O mestre João Pereira Coutinho emprega título agressivo para sua crônica de ontem (29.mai.2018) na Folha de S.Paulo: A inevitabilidade da burrice – Ao prometer excelência para todos, o que dizer quando essa excelência não vem?
Ele inicia com uma cena do ótimo filme "Cinema Paradiso", de Giuseppe Tornatore. O professor pergunta ao aluno: "quanto é 5 vezes 5”, e a resposta vem errada. O professor bate a cabeça dele contra o quadro-negro e os colegas riem. Um deles mostra ao ignorante o desenho de uma árvore de Natal (que corresponde ao dia 25). Quando o professor insiste — "quanto é 5 vezes 5" —, o aluno responde: "Natal!".
Afirma Coutinho: “Hoje, essa explicação — a inevitabilidade da burrice, digamos — não existe na gramática pedagógica. Vivemos tempos de "romantismo educacional". A expressão pertence a Charles Murray, a "bête noire" das ideias feitas. Em ensaio para a revista The New Criterion, Murray define o que entende por "romantismo educacional": trata-se da filosofia de que o sucesso de um aluno depende sempre do meio onde ele vive e estuda — e não, Deus nos livre, de quaisquer limites intelectuais inatos (ou genéticos).
Adaptando a definição de Murray a "Cinema Paradiso", o aluno que não é capaz de multiplicar 5 por 5 não é relapso a matemática. Ele será produto de um meio pobre e inculto; ou, então, é discriminado por um professor incompetente e autoritário. Burrinho ele não é.”
“Nos Estados Unidos, explica Murray, várias razões explicam o sucesso do "romantismo educacional". Para alguns pedagogos, as diferenças de inteligência podem ser suplantadas se os professores tiverem iguais expectativas relativamente aos alunos. Para outros, o foco não deve estar nos professores, mas nos alunos: se todos eles tiverem "autoestima" elevada, os resultados positivos serão inevitáveis.”
“Para Murray, o "romantismo educacional", para além de uma falácia pedagógica, é uma tortura evidente para a maioria dos alunos (e dos pais). Quando se promete excelência para todos, o que dizer quando essa excelência não vem?”

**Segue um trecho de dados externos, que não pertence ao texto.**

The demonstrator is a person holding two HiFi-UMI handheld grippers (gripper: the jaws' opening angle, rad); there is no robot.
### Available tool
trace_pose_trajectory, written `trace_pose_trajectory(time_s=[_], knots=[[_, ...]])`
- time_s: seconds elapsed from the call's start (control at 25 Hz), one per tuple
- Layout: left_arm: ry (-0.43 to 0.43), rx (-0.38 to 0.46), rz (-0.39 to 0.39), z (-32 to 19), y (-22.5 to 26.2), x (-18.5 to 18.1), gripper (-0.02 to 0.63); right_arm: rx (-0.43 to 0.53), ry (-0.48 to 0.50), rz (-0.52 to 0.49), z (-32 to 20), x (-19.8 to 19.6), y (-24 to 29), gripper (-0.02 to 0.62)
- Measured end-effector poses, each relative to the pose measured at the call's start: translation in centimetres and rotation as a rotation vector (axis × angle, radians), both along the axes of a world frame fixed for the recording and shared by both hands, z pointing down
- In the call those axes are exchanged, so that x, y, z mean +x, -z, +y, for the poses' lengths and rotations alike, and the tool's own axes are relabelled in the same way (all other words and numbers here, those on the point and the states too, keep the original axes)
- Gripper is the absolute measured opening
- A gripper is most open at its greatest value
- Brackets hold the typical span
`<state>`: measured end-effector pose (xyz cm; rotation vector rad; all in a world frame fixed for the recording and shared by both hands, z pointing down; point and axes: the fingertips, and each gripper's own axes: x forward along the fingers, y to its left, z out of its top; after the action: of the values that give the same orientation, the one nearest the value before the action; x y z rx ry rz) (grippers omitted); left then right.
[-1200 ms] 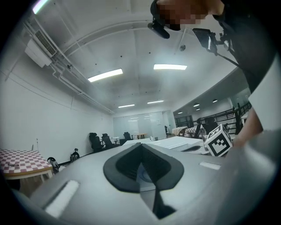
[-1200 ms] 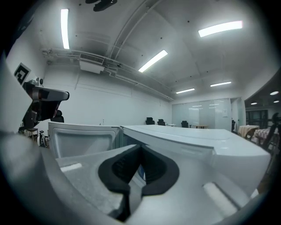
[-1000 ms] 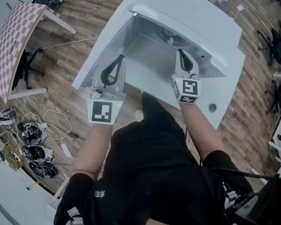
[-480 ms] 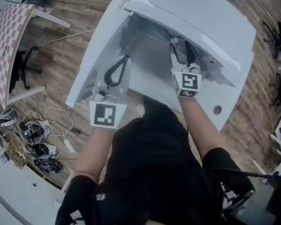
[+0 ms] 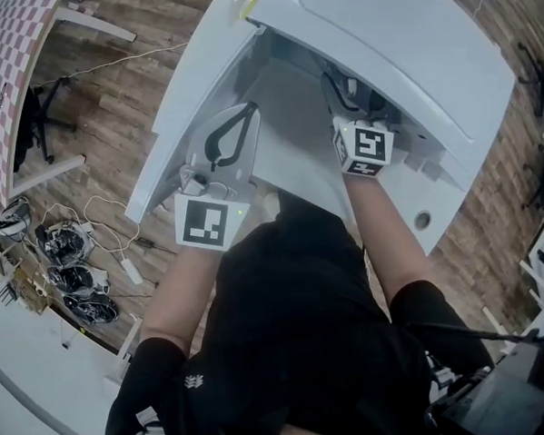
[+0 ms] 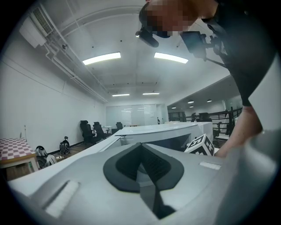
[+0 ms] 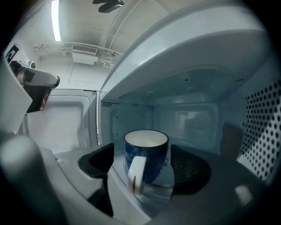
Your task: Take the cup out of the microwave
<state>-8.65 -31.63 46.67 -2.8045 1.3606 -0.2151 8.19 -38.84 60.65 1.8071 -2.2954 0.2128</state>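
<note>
A dark blue cup [image 7: 147, 156] with a white inside and a white handle stands on the glass turntable inside the white microwave [image 5: 390, 42]. Its handle points toward me. My right gripper [image 7: 145, 165] reaches into the oven's mouth, its jaws opening, one dark pad [image 7: 99, 160] on each side of the cup, neither pressing on it. In the head view the right gripper [image 5: 343, 95] goes under the microwave's top, and the cup is hidden. My left gripper [image 5: 246, 112] hovers by the open door [image 5: 180, 108], its jaws together and holding nothing.
The microwave sits on a white table [image 5: 423, 220] with a round hole near its edge. The perforated cavity wall [image 7: 261, 127] is close on the right. Cables and gear [image 5: 65, 268] lie on the wooden floor at left, beside a checked table [image 5: 10, 80].
Both grippers have moved forward and lower toward the microwave. The right one has gone deeper under the oven's top, and its fingers have spread apart.
</note>
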Motion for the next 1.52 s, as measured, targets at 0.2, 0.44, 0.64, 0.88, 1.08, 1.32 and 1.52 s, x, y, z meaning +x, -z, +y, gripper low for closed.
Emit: trace_pose_trajectory(time_s=[0.2, 0.44, 0.64, 0.88, 1.08, 1.32, 1.52], knots=[[-0.018, -0.010, 0.000, -1.1, -0.5, 0.9, 0.006, -0.016, 0.011, -0.011, -1.4, -0.1, -0.9, 0.414], [-0.043, -0.020, -0.013, -2.2, -0.7, 2.0, 0.006, -0.037, 0.007, -0.014, -3.3, -0.1, -1.7, 0.426], [-0.048, -0.041, -0.027, -2.1, -1.5, 2.0, 0.006, -0.060, 0.001, 0.005, -3.8, -0.3, -2.4, 0.426], [-0.040, -0.038, -0.028, -1.9, -1.3, 1.7, 0.007, -0.082, 0.016, 0.014, -4.1, 0.0, -2.7, 0.393], [-0.048, -0.027, -0.050, -1.0, -0.9, 1.4, 0.006, -0.088, 0.044, 0.007, -3.6, -0.1, -2.5, 0.391], [-0.038, -0.013, -0.046, 0.3, 0.2, 0.9, 0.006, -0.080, 0.052, 0.008, -2.1, 0.1, -1.3, 0.390], [-0.035, 0.013, -0.036, 2.2, 1.1, 0.8, 0.006, -0.069, 0.060, -0.001, -0.1, 0.0, -0.4, 0.390]])
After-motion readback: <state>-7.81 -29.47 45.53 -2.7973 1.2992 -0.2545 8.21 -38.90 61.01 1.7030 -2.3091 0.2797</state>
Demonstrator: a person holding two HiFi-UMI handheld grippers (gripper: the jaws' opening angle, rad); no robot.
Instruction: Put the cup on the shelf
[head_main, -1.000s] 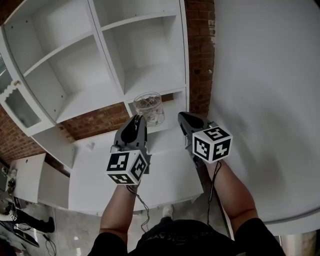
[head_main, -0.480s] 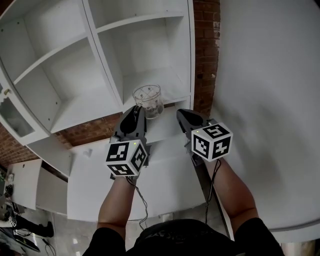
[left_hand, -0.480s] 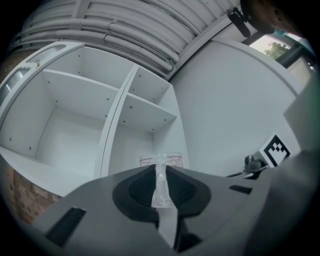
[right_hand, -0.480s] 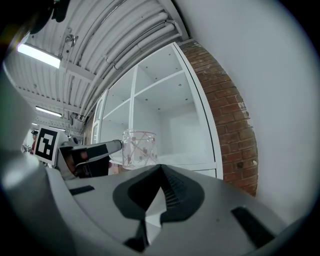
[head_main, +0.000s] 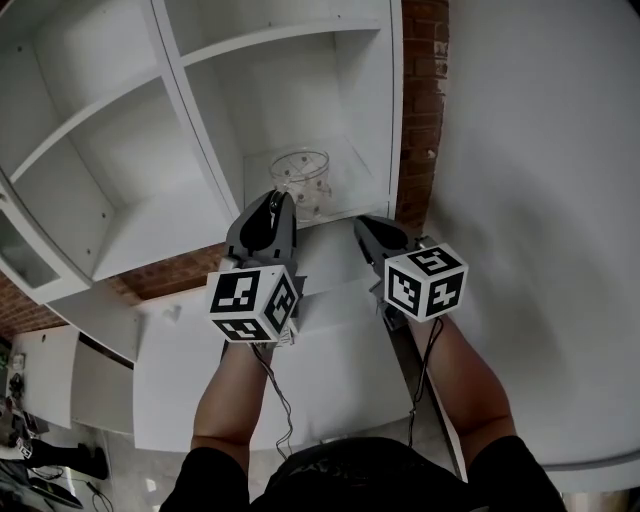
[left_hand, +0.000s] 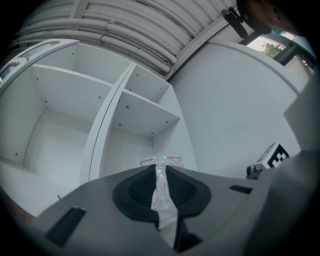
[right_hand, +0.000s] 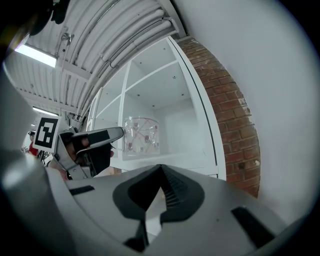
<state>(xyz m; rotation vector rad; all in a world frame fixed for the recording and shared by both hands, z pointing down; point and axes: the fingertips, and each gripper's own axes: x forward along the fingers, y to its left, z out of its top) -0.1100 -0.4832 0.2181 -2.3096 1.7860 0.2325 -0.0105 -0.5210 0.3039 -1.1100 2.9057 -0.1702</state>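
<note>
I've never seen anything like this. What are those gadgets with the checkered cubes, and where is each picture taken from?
A person, not a robot, holds a tool in each hand. One picture comes from a camera on the person's head, looking down; the other two cameras ride on the tools. The left claw pinches the wall of a clear patterned glass cup at a compartment of the white shelf unit. The right claw is empty. Each tool's black-and-white marker cube is part of it.

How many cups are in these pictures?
1: a clear cup, pinched at its rim by the left gripper, at the lower right compartment of the shelf. No others show.
</note>
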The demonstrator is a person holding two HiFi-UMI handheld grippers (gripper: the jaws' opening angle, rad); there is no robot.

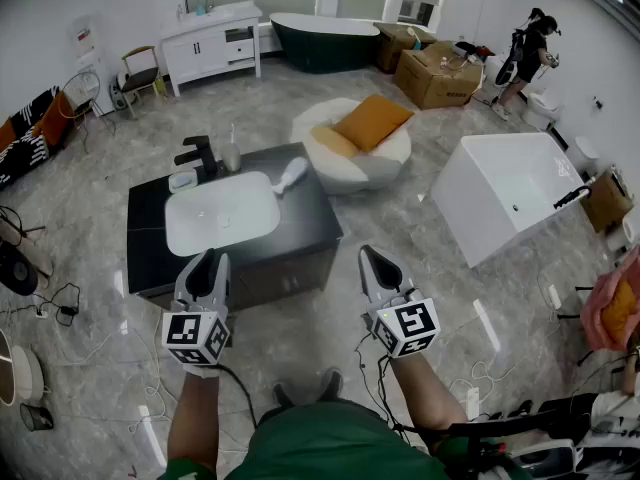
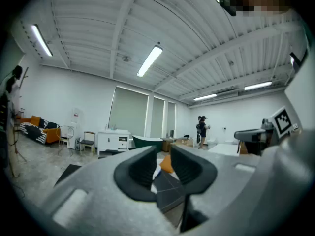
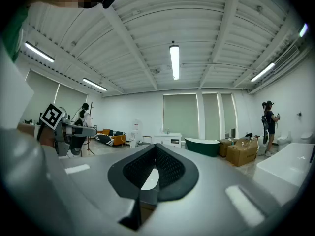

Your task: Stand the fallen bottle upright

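The bottle (image 1: pixel 291 175) lies on its side near the far edge of the table (image 1: pixel 312 224). Before the near edge, the left claw (image 1: pixel 205 260) is released and the right claw (image 1: pixel 372 258) clenched empty.

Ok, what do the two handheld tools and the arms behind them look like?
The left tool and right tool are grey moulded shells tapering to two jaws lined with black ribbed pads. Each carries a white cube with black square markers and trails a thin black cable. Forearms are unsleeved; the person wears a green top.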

Coutinho conclui sua crônica: “Em "Cinema Paradiso", a ignorância era punida com uma violência grotesca. Mas não é preciso usar força física para exercer violência sobre os ignorantes. Há uma violência igualmente nociva quando se usa a mentira piedosa para negar a burrice e a mediania.
Um sistema de ensino realista deve fazer o melhor que pode. Mas também aceita as fraquezas da inteligência como parte da diversidade humana.”
Desejo complementar as ideias do articulista com marcante experiência pessoal vivida aos 11 anos de idade, quando cursava o primeiro ano do ginásio (era assim que se chamava). Naquela época, como ainda hoje, eu tinha dificuldade com a grafia de s ou z, de ss ou ç, por aí afora. Em uma prova de História, cometi a asneira de escrever Brazil, com z. O professor não bateu minha cabeça na parede mas espalhou a notícia por toda a escola, que não era pequena, o renomado Instituto de Educação Conselheiro Rodrigues Alves, em Guaratinguetá, SP. A humilhação beirou o insuportável. Não me lembro como superei o problema, sei apenas que mantive a dificuldade com as referidas grafias por longos anos.
Tratava-se, ao que parece, de um tipo de ignorância pontual, por alguma dificuldade que nunca pude esclarecer; paradoxalmente, talvez fosse o simples medo de errar. Não se tratava da “burrice inevitável” de que fala Coutinho, penso eu, tendo em vista os degraus que arduamente galguei ao longo da vida, até chegar a escrever num blog para dois ou três leitores amigos.
A burrice congênita existe mesmo, não se trata de raridade, porém seu diagnóstico precisa ser feito com cuidado.
Coutinho é bem objetivo em sua avaliação: “qualquer um é capaz de apreciar a inteligência de um jogador de futebol, por exemplo. Mas isso não invalida o óbvio: ler, escrever e contar ainda são as proficiências basilares de qualquer educação formal. Iludir o fato não altera a realidade.”
Coutinho sempre inteligente!
https://www1.folha.uol.com.br/colunas/joaopereiracoutinho/2018/05/a-inevitabilidade-da-burrice.shtml
A questão da inteligência fica cada vez mais subjetiva. Verdadeiro convite à tolerância e ao apreço à diversidade. Há por aí muita gente "inteligente" e nociva ao bem comum. Mais urgente seria talvez a noção de solidariedade.